At the moment, and judging only from the outside, Disney’s top priority for content appears to be getting it as quickly to streaming as possible. And yet, in the wake of Netflix’s own infamous financial problems, it’s worth wondering if the bloom is coming off the streaming rose.
A year ago, proclamations about theatrical’s demise and the rise of streaming were omnipresent. But this past weekend, an older-skewing adult movie like Baz Luhrmann’s Elvis continued to overperform, earning more than Lightyear did during the holiday and looking poised to gross more in total domestically. Meanwhile for the first time since 2015, the biggest movie of the summer is not a Marvel Studios joint. To be sure, Doctor Strange 2 is an unqualified hit for Disney, earning $187.4 million in its opening weekend and more than doubling the box office debut of the first Doctor Strange from six years ago. It also has earned a total of $410.6 million domestically and $951.5 million globally.
That is a massive hit. But Top Gun: Maverick is bigger. Currently, the Tom Cruise-led sequel to a 36-year-old movie continues to wow audiences as indicated by a high-flying run that sees minimal box office drops week to week. To date, the movie has already outstripped Doctor Strange with $571.5 million domestically and $1.1 billion globally, and it appears on track to crack the top 10 biggest earners of all-time domestically, outpacing 23 of Marvel’s 28 released films to date. And all that comes after opening at about 30 percent less than Multiverse of Madness.

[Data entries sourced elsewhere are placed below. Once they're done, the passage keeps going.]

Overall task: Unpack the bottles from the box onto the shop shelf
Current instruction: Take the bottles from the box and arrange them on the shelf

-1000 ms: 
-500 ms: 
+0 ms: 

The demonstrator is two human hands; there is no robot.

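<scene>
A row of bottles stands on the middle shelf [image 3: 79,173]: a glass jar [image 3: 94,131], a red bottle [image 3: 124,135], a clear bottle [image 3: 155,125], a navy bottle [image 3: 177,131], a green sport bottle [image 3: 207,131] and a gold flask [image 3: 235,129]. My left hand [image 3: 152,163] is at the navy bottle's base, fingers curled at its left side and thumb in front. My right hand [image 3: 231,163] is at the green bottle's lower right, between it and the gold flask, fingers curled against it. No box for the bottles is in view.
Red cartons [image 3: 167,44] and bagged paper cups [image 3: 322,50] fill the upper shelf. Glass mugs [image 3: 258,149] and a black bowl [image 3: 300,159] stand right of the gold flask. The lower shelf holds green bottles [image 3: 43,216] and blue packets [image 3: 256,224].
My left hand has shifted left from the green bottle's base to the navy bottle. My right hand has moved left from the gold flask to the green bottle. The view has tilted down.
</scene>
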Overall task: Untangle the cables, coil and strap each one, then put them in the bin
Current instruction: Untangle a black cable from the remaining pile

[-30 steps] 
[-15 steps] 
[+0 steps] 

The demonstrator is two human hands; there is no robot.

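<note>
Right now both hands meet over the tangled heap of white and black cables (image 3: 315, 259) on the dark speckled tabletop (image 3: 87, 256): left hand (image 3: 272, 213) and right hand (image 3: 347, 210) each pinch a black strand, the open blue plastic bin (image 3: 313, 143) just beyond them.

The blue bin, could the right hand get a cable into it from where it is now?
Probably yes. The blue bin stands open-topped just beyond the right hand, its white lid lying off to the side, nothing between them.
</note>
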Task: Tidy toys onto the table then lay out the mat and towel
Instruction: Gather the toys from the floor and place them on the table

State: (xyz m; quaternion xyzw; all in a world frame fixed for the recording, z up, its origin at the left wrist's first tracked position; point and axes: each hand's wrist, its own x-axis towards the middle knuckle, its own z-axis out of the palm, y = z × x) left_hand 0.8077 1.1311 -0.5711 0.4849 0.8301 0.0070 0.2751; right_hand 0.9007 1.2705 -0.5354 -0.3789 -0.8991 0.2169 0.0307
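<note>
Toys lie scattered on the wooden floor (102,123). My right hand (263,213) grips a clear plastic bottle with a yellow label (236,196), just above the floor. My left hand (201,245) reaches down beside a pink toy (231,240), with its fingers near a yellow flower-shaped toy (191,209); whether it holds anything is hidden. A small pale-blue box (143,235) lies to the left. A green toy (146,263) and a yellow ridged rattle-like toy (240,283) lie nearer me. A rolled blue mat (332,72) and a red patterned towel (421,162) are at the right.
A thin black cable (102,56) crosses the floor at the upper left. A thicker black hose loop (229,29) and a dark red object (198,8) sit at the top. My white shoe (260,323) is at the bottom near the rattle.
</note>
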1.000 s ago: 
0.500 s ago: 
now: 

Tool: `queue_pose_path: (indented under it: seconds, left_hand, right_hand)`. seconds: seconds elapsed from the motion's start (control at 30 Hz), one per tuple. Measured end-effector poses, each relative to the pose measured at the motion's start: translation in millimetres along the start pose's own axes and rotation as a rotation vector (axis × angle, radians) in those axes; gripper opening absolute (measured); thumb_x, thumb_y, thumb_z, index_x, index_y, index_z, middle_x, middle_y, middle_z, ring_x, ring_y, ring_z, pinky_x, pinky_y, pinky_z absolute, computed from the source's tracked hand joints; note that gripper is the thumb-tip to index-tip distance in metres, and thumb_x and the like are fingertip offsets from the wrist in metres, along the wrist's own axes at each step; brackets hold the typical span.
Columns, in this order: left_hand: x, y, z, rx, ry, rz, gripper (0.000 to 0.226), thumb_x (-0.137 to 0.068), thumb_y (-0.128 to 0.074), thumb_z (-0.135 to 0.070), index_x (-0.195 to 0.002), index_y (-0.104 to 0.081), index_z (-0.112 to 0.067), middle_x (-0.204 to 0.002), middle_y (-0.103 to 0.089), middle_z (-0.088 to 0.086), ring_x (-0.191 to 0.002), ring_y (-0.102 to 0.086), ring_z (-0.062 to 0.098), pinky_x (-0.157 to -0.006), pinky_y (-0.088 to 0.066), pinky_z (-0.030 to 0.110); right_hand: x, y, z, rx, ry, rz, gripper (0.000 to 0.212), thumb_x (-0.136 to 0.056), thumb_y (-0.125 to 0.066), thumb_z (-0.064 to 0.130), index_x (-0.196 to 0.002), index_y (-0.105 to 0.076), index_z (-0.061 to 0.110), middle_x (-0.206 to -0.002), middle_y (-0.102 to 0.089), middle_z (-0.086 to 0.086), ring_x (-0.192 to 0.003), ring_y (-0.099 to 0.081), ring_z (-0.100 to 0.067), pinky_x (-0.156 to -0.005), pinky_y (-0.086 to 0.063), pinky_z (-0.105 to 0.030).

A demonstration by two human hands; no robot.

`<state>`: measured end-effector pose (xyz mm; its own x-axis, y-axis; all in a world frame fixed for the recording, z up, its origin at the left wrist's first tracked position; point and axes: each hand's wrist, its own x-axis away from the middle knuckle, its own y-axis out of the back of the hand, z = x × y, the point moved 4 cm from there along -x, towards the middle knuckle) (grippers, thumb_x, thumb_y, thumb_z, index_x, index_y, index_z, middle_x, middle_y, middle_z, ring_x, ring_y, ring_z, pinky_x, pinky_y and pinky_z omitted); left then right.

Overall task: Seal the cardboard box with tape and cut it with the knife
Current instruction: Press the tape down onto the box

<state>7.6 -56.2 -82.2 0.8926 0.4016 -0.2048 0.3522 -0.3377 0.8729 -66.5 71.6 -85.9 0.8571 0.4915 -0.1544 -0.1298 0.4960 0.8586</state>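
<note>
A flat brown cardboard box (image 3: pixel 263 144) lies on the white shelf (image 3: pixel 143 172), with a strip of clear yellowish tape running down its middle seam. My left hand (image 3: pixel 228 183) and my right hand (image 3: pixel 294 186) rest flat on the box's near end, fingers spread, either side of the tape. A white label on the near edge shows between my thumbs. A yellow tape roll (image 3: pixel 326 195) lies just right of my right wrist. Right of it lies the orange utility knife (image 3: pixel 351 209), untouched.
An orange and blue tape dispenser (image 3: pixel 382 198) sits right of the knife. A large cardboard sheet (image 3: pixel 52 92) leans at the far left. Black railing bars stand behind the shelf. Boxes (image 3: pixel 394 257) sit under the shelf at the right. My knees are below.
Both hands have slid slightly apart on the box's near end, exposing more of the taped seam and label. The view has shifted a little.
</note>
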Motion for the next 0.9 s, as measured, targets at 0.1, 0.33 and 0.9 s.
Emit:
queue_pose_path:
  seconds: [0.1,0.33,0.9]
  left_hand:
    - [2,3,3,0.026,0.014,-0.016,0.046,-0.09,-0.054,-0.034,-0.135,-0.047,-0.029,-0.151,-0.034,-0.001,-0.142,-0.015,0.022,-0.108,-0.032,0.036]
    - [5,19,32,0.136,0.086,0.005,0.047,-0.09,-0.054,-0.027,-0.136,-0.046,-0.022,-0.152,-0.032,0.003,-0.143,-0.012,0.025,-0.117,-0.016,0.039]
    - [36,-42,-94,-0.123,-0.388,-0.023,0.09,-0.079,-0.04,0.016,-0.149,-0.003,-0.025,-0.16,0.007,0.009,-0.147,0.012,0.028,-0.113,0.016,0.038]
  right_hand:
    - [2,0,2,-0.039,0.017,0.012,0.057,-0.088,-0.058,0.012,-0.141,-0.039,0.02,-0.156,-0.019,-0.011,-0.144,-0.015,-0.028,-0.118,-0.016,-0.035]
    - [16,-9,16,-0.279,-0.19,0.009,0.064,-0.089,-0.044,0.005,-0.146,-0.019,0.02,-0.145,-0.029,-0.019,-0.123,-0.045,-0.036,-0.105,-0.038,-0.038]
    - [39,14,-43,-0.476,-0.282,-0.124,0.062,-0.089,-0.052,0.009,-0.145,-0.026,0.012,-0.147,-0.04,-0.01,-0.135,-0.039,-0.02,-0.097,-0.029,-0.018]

Admittedly, a large element of this could come down to quality. One can reasonably argue Top Gun: Maverick is among the finest action movies ever produced by Hollywood, a feat made somewhat demonstrable by its sterling reviews and “A+” CinemaScore. By contrast, Doctor Strange 2 received a “B+” CinemaScore from audiences, the second lowest in MCU history.
Nevertheless, the fact remains that Disney/Marvel spent the 2010s dominating the multiplex, yet this summer a 60-year-old Tom Cruise is stealing their thunder at the box office. And as Cruise prepares to fight his own studio to ensure his next film, Mission: Impossible – Dead Reckoning Part One, has around a 100-day theatrical window at the box office, Disney is conditioning fans to realize they only need to wait 45 days for the next Marvel movie to be available at home. For a family of four with children desperate to see the new MCU a second time, that sounds like a bargain.
Whether streaming is the primary reason for Doctor Strange’s rapid fade at the domestic box office, or for Lightyear’s complete failure, is still somewhat debatable, but a lot of eyes will be on the performance of this weekend’s Thor: Love and Thunder. And, honestly, Disney’s own internal accounting may ultimately surmise diminished box office is a fair trade for a steady, and climbing, subscription base for Disney+. Does the difference between $900 million and $1 billion really matter if a happy and growing subscription pool is spending more in a month than what Doctor Strange 2 is likely to make in its entire global run?
Still, at a time of evidently high pressure and extreme upheaval among Disney’s executive class, Disney—and even Marvel—no longer looking like the king of the box office jungle gives one pause.